The headlights slowed, shifted to the side like the driver was thinking about going around me, and then stopped. I couldn’t see the vehicle itself past the glare, but it was big enough to be a truck or SUV. The passenger’s door opened and a wide, burly man stepped out toward me. He was wearing a black puffy coat with iron-on patches at the elbow and sleeve and a baseball cap that had Guajira printed on it in fading red letters.
“Hey,” he said, an then paused. “You okay? You got car trouble or something?”
It was a pretty obvious assumption to make. Inappropriately dressed, somewhat bloody woman in the middle of a lonely stretch of country road. Car trouble. Sure.
“Something like that,” I said through my chattering teeth. “I could really use a lift.”
A voice came from the driver’s side, a low masculine voice speaking Spanish. The man in front of me shouted back into the light. I promised myself that if I didn’t collapse from hypothermia and die here in the wilderness, I’d make a point of learning a language besides English. The driver shouted something short, and the man in the hat shrugged and turned back to me. I noticed he had a thin mustache and a tattoo on his neck. If I’d seen him at a bar or walking along a street, I’d have been wary of him.

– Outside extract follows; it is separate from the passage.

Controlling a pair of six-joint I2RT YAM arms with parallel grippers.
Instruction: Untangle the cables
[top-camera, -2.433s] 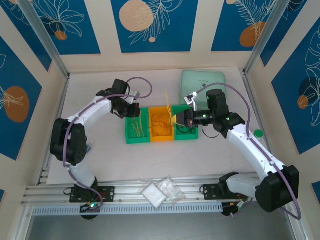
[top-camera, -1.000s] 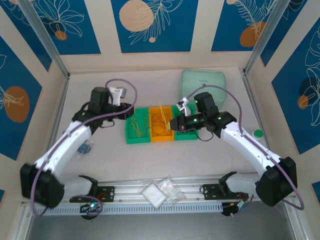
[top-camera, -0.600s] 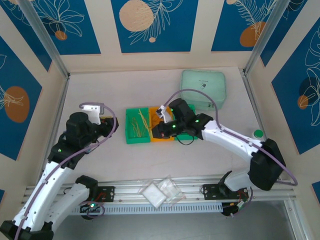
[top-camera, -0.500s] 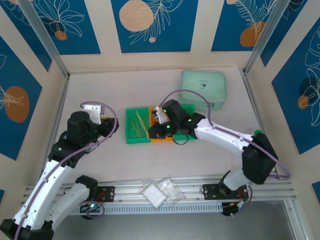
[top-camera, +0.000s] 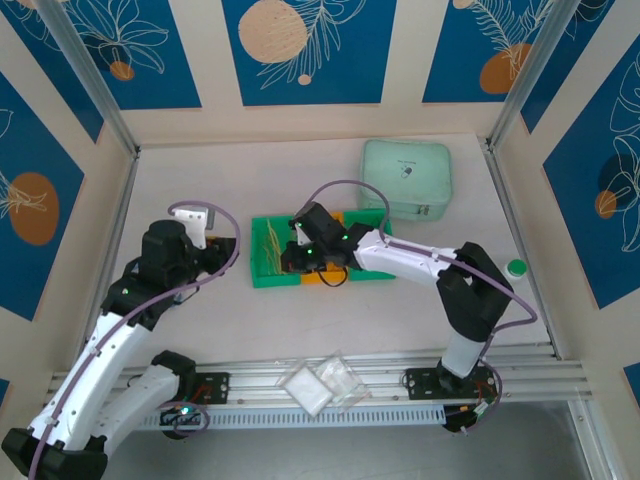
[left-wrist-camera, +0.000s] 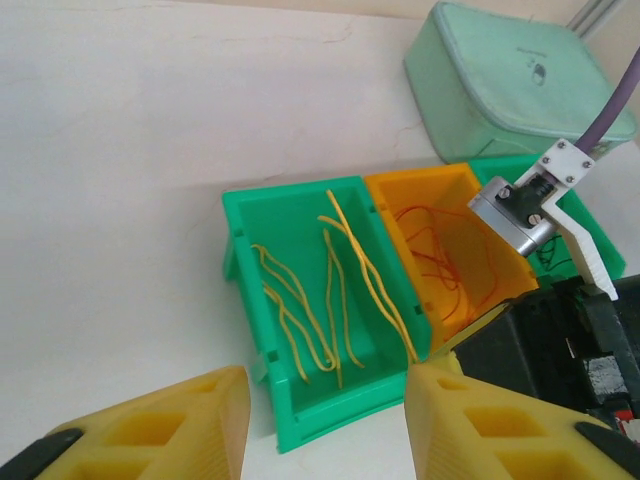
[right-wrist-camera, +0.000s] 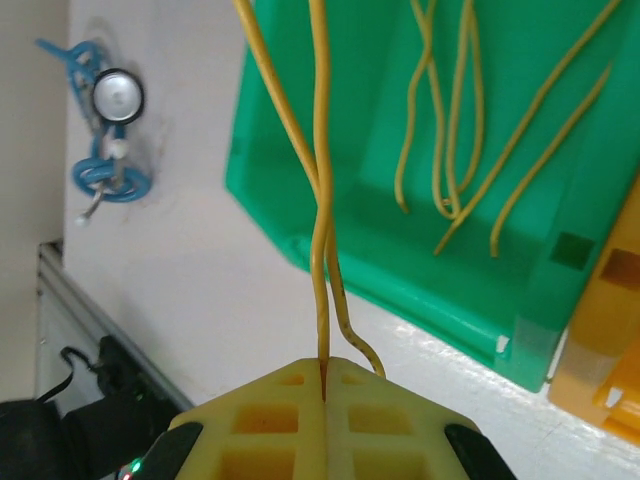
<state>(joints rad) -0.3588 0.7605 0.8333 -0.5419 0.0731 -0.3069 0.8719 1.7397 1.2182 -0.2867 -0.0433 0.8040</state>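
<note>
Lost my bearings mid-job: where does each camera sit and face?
Top external: above, behind the bases, looking down at the table; left arm, right arm show.
Left wrist: on the left arm, facing the leftmost green bin across its open left hand.
Right wrist: on the right arm, looking down past the right hand pinching a yellow cable.
Shared: the leftmost green bin.

The left arm and right arm have white links and black joints, each trailed by a purple cable. The left fingers and right fingers are yellow, with square recesses and black edges. A silver bracket carries screws. Green lights glow on the joints.
</note>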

“We can give you a ride, sure.”
“Thanks,” I said, and walked to the passenger’s door before he could change his mind. It was a pickup truck, white where it wasn’t muddy. The man behind the wheel was bigger than the one who’d gotten out, and older. Gray at his temples and thick, callused hands. I hauled myself up and scooted into the middle of the long bench seat. The man in the hat got in after me. The cab smelled like WD-40 and pot, and the back window was covered by Gothic-lettered stickers in loving memory of someone who’d died three years ago and young. I thought about all the stories I’d heard about girls going hitchhiking and coming to bad ends. I thought about all the stories I’d heard about people picking up mysterious hitchhikers who turned out to be more dangerous than they seemed. The truck’s heater was running full blast, and nothing in my life had ever felt better.
“Me llamo Ramón, y este pendejo llame Marcos,” the driver said. “Como te llamas, eh?”